Le 11 décembre 2019, la Cour de cassation a rendu un arrêt dans lequel elle juge qu’une société diffusant de la musique sous licence Creative Commons dans ses magasins doit verser une rémunération équitable.
Nécessité d’une rémunération équitable
La société Musicmatic France (devenue Storever France) a mis à la disposition de la société Tapis Saint-Maclou des appareils « Players MM BOX » diffusant de la musique mise en ligne sous licence Creative Commons sur la plateforme Jamendo.
La Société des auteurs, compositeurs et éditeurs de musique (SACEM) a agi pour le compte de la Société pour la perception de la rémunération équitable (SPRE) afin de réclamer les sommes qui correspondent au paiement de la rémunération équitable, telle que prévue par l’article L. 214-1 du Code de la propriété intellectuelle. La société Tapis Saint-Maclou a alors assigné Storever France en garantie ainsi qu’en résiliation de contrat. La SPRE, appelée en la cause, en a profité pour former une demande reconventionnelle en paiement.

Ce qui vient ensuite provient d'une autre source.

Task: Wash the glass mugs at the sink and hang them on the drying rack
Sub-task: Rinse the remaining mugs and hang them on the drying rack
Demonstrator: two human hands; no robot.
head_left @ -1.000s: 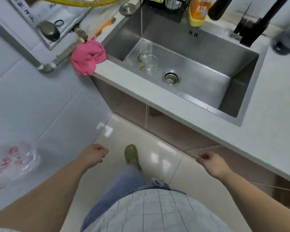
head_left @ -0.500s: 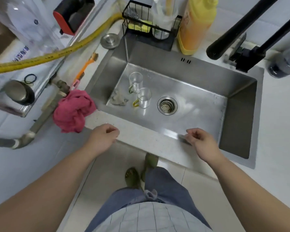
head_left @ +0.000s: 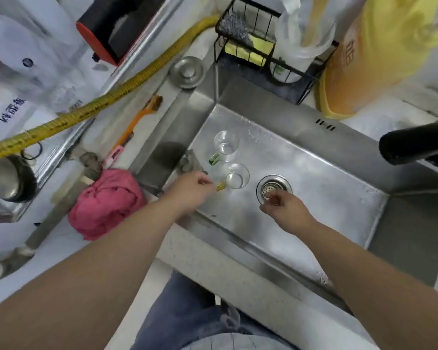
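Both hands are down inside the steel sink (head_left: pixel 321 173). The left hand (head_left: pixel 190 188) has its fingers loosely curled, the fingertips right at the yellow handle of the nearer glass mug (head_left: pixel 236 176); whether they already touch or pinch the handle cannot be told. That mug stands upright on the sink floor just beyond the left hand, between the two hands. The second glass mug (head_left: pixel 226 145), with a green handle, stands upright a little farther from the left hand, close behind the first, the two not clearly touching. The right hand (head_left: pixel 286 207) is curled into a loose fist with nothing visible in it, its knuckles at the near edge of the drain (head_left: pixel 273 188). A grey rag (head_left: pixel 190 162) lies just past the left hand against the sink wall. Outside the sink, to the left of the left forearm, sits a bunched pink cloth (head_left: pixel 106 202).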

Par un arrêt de la Cour d’appel de Paris du 6 avril 2018, la société Tapis Saint-Maclou a été condamnée à verser la somme de 117.826,82 euros à la SPRE, au titre de la rémunération équitable. C’est ainsi que les sociétés Storever France, Tapis Saint-Maclou, ainsi que Audiovalley et Jamendo, intervenues volontairement à l’instance, ont formé un pourvoi en cassation.
La Cour de cassation a rejeté le pourvoi par arrêt du 11 décembre 2019, considérant que la diffusion de musiques sous licence Creative Commons doit en l’espèce être soumise au paiement de la rémunération équitable, dans la mesure où tous les critères de l’article L. 214-1 sont remplis.
En effet, « Lorsqu’un phonogramme a été publié à des fins de commerce », ceci ouvre « droit à rémunération au profit des artistes-interprètes et des producteurs ». Contrairement à ce que soutient la société Saint Maclou, la Cour de cassation affirme que :
- les musiques ont bien été diffusées dans le cadre d’une exploitation commerciale, dans la mesure où les artistes publiant leur musique sur la plateforme Jamendo pouvaient participer à un programme commercial nommé « In-Store » lorsqu’ils choisissaient la licence Creative Commons correspondante ;
- et que les musiques bien ont été communiquées de façon directe dans un lieu public, puisqu’elles ont été transmises auprès d’un nombre indéterminé de destinataires potentiels par la société Saint-Maclou ;
Ainsi, l’article L.214-1 du Code de la propriété intellectuelle doit être appliqué, et la Société Saint-Maclou doit procéder au paiement de la rémunération équitable, alors même que les musiques sont mises en ligne sous licence Creative Commons.
Rappel de l’objectif de la rémunération équitable
La rémunération équitable est la contrepartie de la licence légale, prévue par l’article L. 214-1 du Code de la propriété intellectuelle.
La licence légale permet certaines exploitations d’un phonogramme publiés à des fins de commerces, sans avoir au préalable à obtenir l’autorisation de l’artiste-interprète ou du producteur. La contrepartie de cette absence d’autorisation réside alors dans le paiement d’une rémunération équitable, répartie par moitié entre les artistes-interprètes et les producteurs de phonogramme. La SPRE est l’organisme de gestion collective chargée de collecter la rémunération équitable.
L’article 13 de la loi relative à la liberté de création, à l’architecture et au patrimoine (1) a en outre étendu le principe de la licence légale aux webradios dites linéaires (2).
La particularité des licences Creative Commons
Les licences Creative Commons regroupent différentes licences dites libres. Ces licences ont la particularité d’être ouvertes à tous, mais ne permettent pas pour autant n’importe quelle utilisation. Par exemple, certaines licences Creatives Commons permettent une utilisation commerciale, et d’autres non. Il est également important de préciser que, contrairement à la confusion qui peut être induite par le terme « free », signifiant à la fois « libre » et « gratuit », ces licences libres ne sont pas forcément gratuites.
L’arrêt du 11 décembre 2019 rappelle ainsi qu’une licence libre, type Creative Commons, n’exclut pas l’application du Code de la propriété intellectuelle et le paiement de la rémunération équitable.
Marie Soulez
Clara Zlotykamien
Lexing Propriété intellectuelle contentieux
(1) Loi 2016-925 du 7 juillet 2016 relative à la liberté de la création, à l’architecture et au patrimoine
(2) Un service linéaire permet l’accès simultané à des programmes préétablis, au contraire d’un service non-linéaire permettant l’accès à des contenus à la demande.